+++ Data shown +++

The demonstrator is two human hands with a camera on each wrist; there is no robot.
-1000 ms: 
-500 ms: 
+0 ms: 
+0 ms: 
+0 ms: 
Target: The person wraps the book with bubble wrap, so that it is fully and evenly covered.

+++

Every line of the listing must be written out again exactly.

### Problem solution
The demonstrator is two human hands with a camera on each wrist; there is no robot.
-1000 ms: 
-500 ms: 
+0 ms: 
+0 ms: 
+0 ms: 
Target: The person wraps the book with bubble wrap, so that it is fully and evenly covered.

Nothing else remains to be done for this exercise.